Speaking of ESPN talent, a lot of them have been involved in various ways. Media saw a preview clip of Homer appearing as a ManningCast guest, with animated versions of Peyton and Eli Manning breaking down the famed Season 9, Episode 24 (“Lost Our Lisa”) clip where Homer gets repeatedly injured in a runaway cherrypicker. There was also a preview clip of an animated Stephen A. Smith roasting Homer’s dream in a lengthy rant, which Selman said Smith did in one take.
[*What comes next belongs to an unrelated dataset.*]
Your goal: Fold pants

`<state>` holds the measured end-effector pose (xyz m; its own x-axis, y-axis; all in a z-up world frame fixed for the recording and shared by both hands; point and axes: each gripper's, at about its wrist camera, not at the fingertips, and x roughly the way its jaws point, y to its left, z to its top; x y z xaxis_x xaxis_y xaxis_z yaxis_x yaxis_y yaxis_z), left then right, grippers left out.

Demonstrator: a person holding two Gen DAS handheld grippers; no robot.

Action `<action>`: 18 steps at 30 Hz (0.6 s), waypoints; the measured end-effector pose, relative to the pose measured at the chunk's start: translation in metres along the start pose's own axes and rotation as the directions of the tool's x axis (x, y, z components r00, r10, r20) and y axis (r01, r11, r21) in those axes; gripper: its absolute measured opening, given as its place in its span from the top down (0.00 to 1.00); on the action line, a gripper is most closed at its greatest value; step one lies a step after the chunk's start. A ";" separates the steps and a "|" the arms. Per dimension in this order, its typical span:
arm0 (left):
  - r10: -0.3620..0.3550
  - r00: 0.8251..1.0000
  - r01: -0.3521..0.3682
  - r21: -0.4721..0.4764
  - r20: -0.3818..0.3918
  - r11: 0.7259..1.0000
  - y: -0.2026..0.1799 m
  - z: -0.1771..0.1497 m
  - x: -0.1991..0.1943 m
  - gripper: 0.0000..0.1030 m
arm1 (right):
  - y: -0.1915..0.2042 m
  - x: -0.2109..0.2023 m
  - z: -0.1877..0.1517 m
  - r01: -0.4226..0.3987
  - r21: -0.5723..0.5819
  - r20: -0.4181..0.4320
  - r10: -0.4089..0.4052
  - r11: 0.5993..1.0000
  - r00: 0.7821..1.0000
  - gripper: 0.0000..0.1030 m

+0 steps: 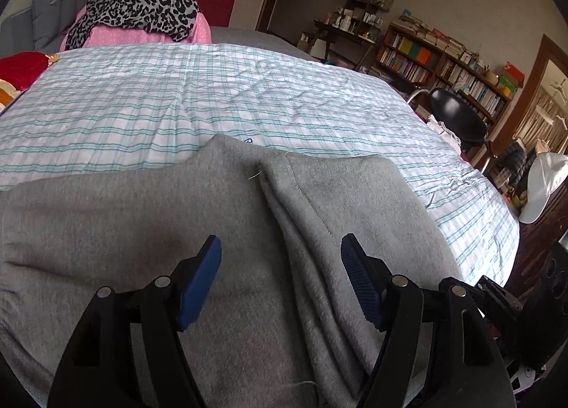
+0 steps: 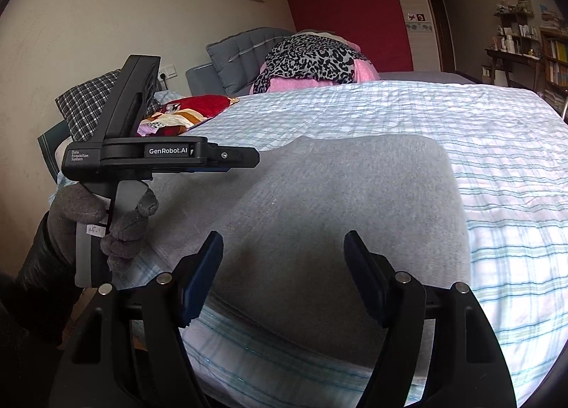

ESPN’s Szykowny said they’ve brought together an incredible amount of Simpsons figures, ESPN figures, and beyond to make this altcast special.
“There was a lot of late-night hours and a lot of late-night phone calls and back-and-forths in the early stuff and talking with so many people,” he said. “Ultimately, we do have 30 Simpsons characters that are going to be involved. The Simpsons people have created seven new minutes of animation that you will never see anywhere else except during this game. That itself to me is gold. And there’s a bunch of other crazy stuff, including our own ESPN talent. Drew Carter is going to be doing the game with Dan and Mina, and they’ve been wonderful.”
Selman said getting Kimes on board to call this, and learning of her long-running Simpsons fandom, was huge for him.
“I am amazed to find out that Mina Kimes is a Simpsons nerd. That’s a big win.”
(Gerald Ford voice) Say internet…do you like football?
8:15 pm on espn+ Disney+ pic.twitter.com/QwwNConafP
— Mina Kimes (@minakimes) December 9, 2024
Syzkowny said a major change from last year’s Toy Story altcast is the way they can put the commentators in the game.
“After Toy Story last year, we moved to where we have the talent actually calling the game and immersed in the game wearing a Meta Pro VR headset. There are a few experiences — even just yesterday when we started getting in the control room and people who have been on the project who haven’t been on it before — they go over and put the headset on, and it’s like, ‘Damn.’ It feels so real to the scene.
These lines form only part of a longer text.